Title:Discovery and Optimization of Pyrazoline Derivatives As Promising Monoamine Oxidase Inhibitors
VOLUME: 12 ISSUE: 20
Author(s):Daniela Secci, Simone Carradori, Adriana Bolasco, Bruna Bizzarri, Melissa D’Ascenzio and Elias Maccioni
Affiliation:Department of Drug Chemistry and Technologies, "Sapienza" University of Rome, P.le A. Moro 5, 00185 Rome, Italy.

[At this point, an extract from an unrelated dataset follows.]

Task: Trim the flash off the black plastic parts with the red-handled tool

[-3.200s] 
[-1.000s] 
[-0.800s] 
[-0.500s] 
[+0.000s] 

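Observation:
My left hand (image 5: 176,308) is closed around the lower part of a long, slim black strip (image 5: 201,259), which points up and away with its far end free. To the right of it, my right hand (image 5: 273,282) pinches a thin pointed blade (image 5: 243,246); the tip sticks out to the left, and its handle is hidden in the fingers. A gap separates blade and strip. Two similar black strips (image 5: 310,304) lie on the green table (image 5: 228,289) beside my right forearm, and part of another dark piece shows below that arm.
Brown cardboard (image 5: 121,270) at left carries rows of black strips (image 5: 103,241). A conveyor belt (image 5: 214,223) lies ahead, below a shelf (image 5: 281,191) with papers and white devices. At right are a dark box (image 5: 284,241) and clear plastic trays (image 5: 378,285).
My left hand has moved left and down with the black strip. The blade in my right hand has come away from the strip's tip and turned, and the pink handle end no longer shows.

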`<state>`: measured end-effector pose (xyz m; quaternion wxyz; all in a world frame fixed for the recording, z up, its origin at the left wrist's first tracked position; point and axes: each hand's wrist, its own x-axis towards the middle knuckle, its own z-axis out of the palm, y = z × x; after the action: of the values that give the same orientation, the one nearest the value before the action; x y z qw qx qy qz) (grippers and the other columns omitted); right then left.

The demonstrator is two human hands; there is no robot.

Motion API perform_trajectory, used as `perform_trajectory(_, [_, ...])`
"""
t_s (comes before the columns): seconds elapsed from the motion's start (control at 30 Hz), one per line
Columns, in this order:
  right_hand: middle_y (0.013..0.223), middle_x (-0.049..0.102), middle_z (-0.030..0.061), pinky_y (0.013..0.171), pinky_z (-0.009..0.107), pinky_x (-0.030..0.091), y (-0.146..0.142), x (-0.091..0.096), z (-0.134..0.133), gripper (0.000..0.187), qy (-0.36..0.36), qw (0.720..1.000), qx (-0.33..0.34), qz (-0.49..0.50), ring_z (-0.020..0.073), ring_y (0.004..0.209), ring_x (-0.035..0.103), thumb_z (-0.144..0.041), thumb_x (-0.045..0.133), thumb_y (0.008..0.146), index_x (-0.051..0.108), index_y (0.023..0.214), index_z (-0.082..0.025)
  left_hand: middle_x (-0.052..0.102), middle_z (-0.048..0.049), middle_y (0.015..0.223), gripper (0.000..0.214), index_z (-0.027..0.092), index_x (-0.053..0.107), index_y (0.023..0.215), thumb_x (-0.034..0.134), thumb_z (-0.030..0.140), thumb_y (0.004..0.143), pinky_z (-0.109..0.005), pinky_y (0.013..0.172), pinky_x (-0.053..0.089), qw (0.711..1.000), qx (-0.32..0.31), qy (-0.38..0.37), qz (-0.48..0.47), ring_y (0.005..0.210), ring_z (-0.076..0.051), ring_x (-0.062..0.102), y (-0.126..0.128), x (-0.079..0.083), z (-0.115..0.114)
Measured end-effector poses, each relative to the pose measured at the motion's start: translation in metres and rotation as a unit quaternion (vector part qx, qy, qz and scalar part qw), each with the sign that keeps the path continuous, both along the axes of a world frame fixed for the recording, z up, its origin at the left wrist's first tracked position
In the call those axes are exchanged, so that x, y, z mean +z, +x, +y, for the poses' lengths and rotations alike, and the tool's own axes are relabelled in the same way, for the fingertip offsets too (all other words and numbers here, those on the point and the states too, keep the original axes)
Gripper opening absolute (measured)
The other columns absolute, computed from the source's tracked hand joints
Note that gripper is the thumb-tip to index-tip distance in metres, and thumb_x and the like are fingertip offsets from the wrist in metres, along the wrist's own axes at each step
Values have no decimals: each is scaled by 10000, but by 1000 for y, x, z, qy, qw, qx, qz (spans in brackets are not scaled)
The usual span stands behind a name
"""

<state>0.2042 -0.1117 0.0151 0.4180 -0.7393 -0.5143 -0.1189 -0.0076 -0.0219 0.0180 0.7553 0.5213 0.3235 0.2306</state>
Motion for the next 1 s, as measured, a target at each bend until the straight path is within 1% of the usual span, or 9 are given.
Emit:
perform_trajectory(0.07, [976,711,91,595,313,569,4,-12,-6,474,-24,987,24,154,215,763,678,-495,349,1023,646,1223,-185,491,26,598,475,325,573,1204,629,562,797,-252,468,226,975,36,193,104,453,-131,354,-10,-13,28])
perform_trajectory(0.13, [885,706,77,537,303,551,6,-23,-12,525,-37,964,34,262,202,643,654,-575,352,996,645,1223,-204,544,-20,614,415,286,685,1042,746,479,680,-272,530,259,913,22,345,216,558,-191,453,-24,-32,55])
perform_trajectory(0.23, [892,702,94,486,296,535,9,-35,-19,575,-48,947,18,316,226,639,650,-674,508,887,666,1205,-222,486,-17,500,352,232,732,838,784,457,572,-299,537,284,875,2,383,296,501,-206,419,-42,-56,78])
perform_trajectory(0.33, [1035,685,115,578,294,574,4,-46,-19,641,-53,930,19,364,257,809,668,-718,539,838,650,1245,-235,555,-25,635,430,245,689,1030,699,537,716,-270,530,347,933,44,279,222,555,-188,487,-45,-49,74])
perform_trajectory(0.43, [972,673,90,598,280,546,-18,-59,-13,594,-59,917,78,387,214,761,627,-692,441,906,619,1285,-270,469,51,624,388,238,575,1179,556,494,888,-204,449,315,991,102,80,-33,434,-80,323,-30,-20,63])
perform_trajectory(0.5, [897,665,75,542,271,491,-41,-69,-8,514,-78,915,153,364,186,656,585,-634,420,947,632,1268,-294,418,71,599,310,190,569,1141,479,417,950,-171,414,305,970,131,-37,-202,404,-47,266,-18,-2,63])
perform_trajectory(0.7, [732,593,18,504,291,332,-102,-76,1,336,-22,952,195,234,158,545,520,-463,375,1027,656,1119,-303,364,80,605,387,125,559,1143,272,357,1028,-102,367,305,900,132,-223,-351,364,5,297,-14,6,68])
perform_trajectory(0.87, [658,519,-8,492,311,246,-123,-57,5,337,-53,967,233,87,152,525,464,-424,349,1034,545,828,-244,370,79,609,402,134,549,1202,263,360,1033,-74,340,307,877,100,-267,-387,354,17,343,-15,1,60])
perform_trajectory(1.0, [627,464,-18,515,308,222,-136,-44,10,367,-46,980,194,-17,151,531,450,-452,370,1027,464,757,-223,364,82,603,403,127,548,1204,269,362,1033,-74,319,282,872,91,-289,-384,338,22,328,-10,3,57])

Keywords:Alzheimer’s disease, antidepressant agents, isocarboxazid, monoamine oxidase, parkinson’s disease, pyrazoline
Abstract:Among different heterocyclic chemotypes incorporating two nitrogen atoms, pyrazolines could be considered a
valid pharmacophore for the synthesis of selective monoamine oxidase (MAO) inhibitors because they were developed by
the cyclization of the early hydrazine derivatives such as isocarboxazid. Substituted pyrazolines, decorated with different
functional groups, are important lead compounds endowed with a large amount of biological activities. As a matter of this,
most of them were also evaluated as dual inhibitors with a synergistic action towards different classes of enzymes (ciclooxygenase,
acetylcholinesterase, butyrylcholinesterase). Moreover due to the direct correlation with the recognized
MAO inhibition, this scaffold displayed antidepressant and anticonvulsant properties in animal models.